= Michael Lee Jackson =

American guitarist, photographer and attorney

Michael Lee Jackson is an American guitarist, photographer and attorney.

He was part of Ian Gillan's backing band on the Deep Purple frontman's US solo tour in August and September 2006. He also performed on guitar and acted as musical director for Gillan's CD/DVD Gillan's Inn (2006), Live in Anaheim also on CD/DVD (2008), and One Eye to Morocco (2009). He has been Gillan's creative manager for solo projects since approximately 2005. In 2010-11, Jackson scored and engineered the sound track to the indie feature film, The Bad Penny, directed by Todd Bellanca. Jackson also played guitar on "Holy Water" off the 2011 WhoCares project by Tony Iommi, Ian Gillan and friends, a project to raise funds for the rebuilding of a music school in Gyumri, Armenia. Jackson also contributed engineering and production on "Holy Water" and recorded Gillan's vocals for the "Out of My Mind / Holy Water" single from the Ian Gillan & Tony Iommi: WhoCares album.

He released a solo album, In a Heartbeat, in 2006 on which Gillan was credited for backing vocals, and Tommy Z contributed guitar work. The CD was recorded at Metalworks Studios in Mississauga, Ontario.

He also worked with Emerson, Lake & Palmer bassist/vocalist, Greg Lake, and Animal Planet on a record of ELP/King Crimson remakes. The record was fully recorded, but has not been released.
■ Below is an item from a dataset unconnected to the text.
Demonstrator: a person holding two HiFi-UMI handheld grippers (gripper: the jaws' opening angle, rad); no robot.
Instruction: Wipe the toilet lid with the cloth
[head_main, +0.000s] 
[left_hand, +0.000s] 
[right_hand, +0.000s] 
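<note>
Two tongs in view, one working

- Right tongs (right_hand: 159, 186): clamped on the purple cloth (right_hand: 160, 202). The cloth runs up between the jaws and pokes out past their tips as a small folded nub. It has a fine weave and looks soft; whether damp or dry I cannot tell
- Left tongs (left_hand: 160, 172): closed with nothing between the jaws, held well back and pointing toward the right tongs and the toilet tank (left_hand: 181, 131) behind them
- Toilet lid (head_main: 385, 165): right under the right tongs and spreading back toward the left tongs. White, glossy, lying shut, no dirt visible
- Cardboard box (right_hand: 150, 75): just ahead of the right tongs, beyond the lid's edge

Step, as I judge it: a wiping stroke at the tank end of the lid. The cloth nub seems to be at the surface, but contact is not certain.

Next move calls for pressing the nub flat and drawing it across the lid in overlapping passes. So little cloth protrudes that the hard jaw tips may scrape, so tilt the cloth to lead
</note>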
He was front man for the Buffalo, New York band Animal Planet a group that recorded a three CDs, including Toast, Wag!, and Dawn. Animal Planet, as well as his own Michael Lee Jackson Band have toured extensively overseas to entertain US troops.

He toured with 10,000 Maniacs in 1998-1999. He replaced Robert Buck when he temporarily left the band to work with the rock supergroup League of Blind Women.

Jackson is the son of Bruce Jackson, a professor at the University at Buffalo. Michael Lee Jackson is an attorney from Buffalo, New York with a practice concentrating on entertainment, contracts and general business. He is a graduate of State University of New York at Buffalo Law School. He clerked for civil rights lawyer, William Kunstler, while in school. He received the Thurgood Marshall Award for pro-bono representation of an indigent defendant in a death-penalty case.

Jackson is also a photographer specializing in portrait and landscape photography. Jackson was selected by the jury of the Echo Art Fair in Buffalo, New York to exhibit his work in the May 2016 event.

In the summer of 2016 Jackson completed work on the album Death By Sunshine, co-produced by Jackson and Nick Blagona. It is scheduled for a fall 2016 release.

Michael currently resides in southern California.